THE widely-followed Panda Lab Doctor Facebook page warned people to beware of fake blood test results using live blood analysis, TV Channel 7 said today (Mar. 12).
Mr. Pakphum Dejhassadin, a medical technologist who runs the popular Panda Lab Doctor page, said he has come across invitations to undergo live blood analysis (LBA) and urged the public to shun it as otherwise they would be spending money uselessly with some people having been hit by almost 100,000 baht.
Why then are hospitals urging patients to undergo this test? Pakphum explained that it is because they earn a lot of money with the real cost of the examination being less than five baht.
The analysis is done via a microscope connected to a computer monitor. The technician draws blood from the patient’s finger tip and drops it under the microscope and characteristics of the blood cells will show up on the computer screen.
After that he will explain what is shown on the screen as if it were a health check with examples including finding heavy metal in the blood, but actually metal particles are not visible to camera, and will then recommend blood washing.
Some people are told protein fibres were found with this caused by indigestion and medication will then be prescribed to help digestion.
Then again others are told shiny lumps have been found, but this is grease stains on the glass slide, and patients are told large accumulation will cause cancer and blood has to be washed by Chelation therapy or other methods. The price is tens of thousands.
In short, live blood analysis by taking a single drop of blood on the fingertip is not in accordance with the laboratory testing standards for the diagnosis, Pakphum added.
According to Wikipedia, live blood analysis (LBA), live cell analysis, Hemaview or nutritional blood analysis is the use of high-resolution dark field microscopy to observe live blood cells. Live blood analysis is promoted by some alternative medicine practitioners, who assert that it can diagnose a range of diseases.
There is no scientific evidence that live blood analysis is reliable or effective, and it has been described as a fraudulent means of convincing people that they are ill and should purchase dietary supplements.
Live blood analysis is not accepted in laboratory practice and its validity as a laboratory test has not been established. There is no scientific evidence for the validity of live blood analysis, it has been described as a pseudoscientific, bogus and fraudulent medical test, and its practice has been dismissed by the medical profession as quackery.

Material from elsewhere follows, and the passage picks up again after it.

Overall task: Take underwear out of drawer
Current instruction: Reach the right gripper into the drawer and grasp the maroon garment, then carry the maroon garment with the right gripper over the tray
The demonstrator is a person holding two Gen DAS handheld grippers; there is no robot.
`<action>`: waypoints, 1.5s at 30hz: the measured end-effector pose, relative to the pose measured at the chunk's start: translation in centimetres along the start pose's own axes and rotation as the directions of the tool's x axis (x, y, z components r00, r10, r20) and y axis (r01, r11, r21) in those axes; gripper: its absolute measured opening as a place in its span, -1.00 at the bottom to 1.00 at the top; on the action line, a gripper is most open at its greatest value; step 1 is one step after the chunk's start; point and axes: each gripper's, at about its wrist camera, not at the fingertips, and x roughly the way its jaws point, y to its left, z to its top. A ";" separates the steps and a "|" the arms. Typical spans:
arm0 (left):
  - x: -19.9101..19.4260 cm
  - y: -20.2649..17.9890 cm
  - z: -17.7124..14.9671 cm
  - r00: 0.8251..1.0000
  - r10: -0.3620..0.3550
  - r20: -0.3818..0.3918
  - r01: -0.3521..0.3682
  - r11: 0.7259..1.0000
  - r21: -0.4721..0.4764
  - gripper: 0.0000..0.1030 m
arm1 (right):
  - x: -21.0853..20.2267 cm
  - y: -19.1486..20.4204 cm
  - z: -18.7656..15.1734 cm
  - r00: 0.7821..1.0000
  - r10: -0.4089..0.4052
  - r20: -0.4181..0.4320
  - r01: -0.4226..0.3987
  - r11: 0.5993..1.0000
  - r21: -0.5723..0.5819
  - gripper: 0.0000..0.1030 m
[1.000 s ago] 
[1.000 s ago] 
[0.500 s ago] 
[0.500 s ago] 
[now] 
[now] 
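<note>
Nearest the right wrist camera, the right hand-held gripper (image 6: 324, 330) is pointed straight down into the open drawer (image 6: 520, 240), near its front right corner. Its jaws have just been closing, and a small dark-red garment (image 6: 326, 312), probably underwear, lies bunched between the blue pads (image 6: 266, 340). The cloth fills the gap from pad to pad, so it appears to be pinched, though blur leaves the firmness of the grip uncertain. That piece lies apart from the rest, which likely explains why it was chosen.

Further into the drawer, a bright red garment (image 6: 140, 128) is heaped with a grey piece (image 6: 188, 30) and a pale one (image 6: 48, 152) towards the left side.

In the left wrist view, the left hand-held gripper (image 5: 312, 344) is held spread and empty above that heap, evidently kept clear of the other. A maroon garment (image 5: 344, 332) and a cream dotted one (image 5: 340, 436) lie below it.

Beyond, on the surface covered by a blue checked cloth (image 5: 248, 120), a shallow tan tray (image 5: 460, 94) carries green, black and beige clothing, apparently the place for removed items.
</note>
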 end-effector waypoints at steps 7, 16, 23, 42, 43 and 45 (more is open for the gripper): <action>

The field of live blood microscopy is unregulated, there is no training requirement for practitioners and no recognised qualification, no recognised medical validity to the results, and proponents have made false claims about both medical blood pathology testing and their own services, which some have refused to amend when instructed by the Advertising Standards Authority.
It has its origins in the now-discarded theories of pleomorphism promoted by Günther Enderlein, notably in his 1925 book Bakterien-Cyklogenie.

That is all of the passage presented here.